Data Analysis and Machine Learning: Support Vector Machines

Loading [MathJax]/extensions/TeX/boldsymbol.js

Soft optmization problem

This has in turn the consequences that we change our optmization problem to finding the minimum of ${\cal L}=\frac{1}{2}\boldsymbol{w}^T\boldsymbol{w}-\sum_{i=1}^n\lambda_i\left[y_i(\boldsymbol{w}^T\boldsymbol{x}_i+b)-(1-\xi_)\right]+C\sum_{i=1}^n\xi_i-\sum_{i=1}^n\gamma_i\xi_i,$ subject to $y_i(\boldsymbol{w}^T\boldsymbol{x}_i+b)=1-\xi_i \hspace{0.1cm}\forall i,$ with the requirement $\xi_i\geq 0$ .
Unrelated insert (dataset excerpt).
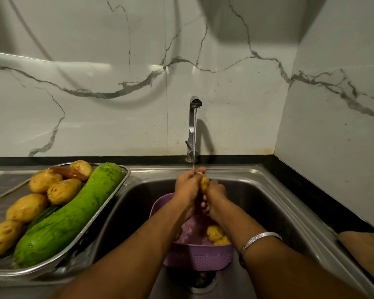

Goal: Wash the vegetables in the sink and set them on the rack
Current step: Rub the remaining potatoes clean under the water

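A small yellow potato (204,183) is under the running stream from the tap (194,128). My left hand (187,188) and my right hand (216,196) both grip it, fingers curled round it, above the steel sink (266,203). Below my hands a purple plastic colander (200,255) stands in the sink with two more potatoes (215,233) in it. On the left, the metal rack tray (117,188) holds several washed potatoes (64,190), a long green gourd (73,214), a reddish-brown carrot (68,173) and a dark green vegetable mostly hidden under the gourd.
The sink drain (201,281) lies just in front of the colander. A ribbed steel drainboard (0,186) runs under the rack. A black counter edge (311,190) borders the sink on the right, and marble wall tiles stand behind.
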A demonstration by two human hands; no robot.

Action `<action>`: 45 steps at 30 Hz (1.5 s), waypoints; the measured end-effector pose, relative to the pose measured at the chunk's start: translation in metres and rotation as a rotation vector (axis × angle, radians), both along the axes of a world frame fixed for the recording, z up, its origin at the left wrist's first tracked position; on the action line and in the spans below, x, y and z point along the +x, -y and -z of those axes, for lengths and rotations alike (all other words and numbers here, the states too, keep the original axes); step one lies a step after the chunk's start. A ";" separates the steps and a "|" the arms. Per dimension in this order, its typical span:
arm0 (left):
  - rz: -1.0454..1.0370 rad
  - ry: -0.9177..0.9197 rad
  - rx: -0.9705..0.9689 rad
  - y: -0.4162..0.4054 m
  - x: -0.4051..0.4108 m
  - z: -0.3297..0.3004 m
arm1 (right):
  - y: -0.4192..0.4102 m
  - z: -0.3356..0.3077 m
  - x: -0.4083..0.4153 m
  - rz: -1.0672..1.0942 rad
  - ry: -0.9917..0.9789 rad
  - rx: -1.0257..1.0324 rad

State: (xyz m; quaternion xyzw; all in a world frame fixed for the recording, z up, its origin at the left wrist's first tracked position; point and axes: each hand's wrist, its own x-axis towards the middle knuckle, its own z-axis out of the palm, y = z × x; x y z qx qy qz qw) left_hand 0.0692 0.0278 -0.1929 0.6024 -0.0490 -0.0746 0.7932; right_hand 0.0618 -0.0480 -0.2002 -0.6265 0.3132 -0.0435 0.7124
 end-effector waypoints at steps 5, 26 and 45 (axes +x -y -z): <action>-0.133 0.293 0.544 0.007 0.000 0.010 | 0.011 0.000 -0.004 0.077 0.073 -0.716; -0.147 -0.035 -0.076 -0.015 0.012 -0.004 | -0.012 0.006 0.015 -0.017 0.323 -0.345; -0.174 0.375 0.897 -0.026 0.014 0.014 | -0.002 0.006 0.002 -0.022 0.295 -0.975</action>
Taking the derivatives with respect to $b$ and $\boldsymbol{w}$ we obtain $\frac{\partial {\cal L}}{\partial b} = -\sum_{i} \lambda_iy_i=0,$ and $\frac{\partial {\cal L}}{\partial \boldsymbol{w}} = 0 = \boldsymbol{w}-\sum_{i} \lambda_iy_i\boldsymbol{x}_i,$ and $\lambda_i = C-\gamma_i \hspace{0.1cm}\forall i.$ Inserting these constraints into the equation for ${\cal L}$ we obtain the same equation as before ${\cal L}=\sum_i\lambda_i-\frac{1}{2}\sum_{ij}^n\lambda_i\lambda_jy_iy_j\boldsymbol{x}_i^T\boldsymbol{x}_j,$ but now subject to the constraints $\lambda_i\geq 0$ , $\sum_i\lambda_iy_i=0$ and $0\leq\lambda_i \leq C$ . We must in addition satisfy the Karush-Kuhn-Tucker condition which now reads $\lambda_i\left[y_i(\boldsymbol{w}^T\boldsymbol{x}_i+b) -(1-\xi_)\right]=0 \hspace{0.1cm}\forall i,$ $\gamma_i\xi_i = 0,$ and $y_i(\boldsymbol{w}^T\boldsymbol{x}_i+b) -(1-\xi_) \geq 0 \hspace{0.1cm}\forall i.$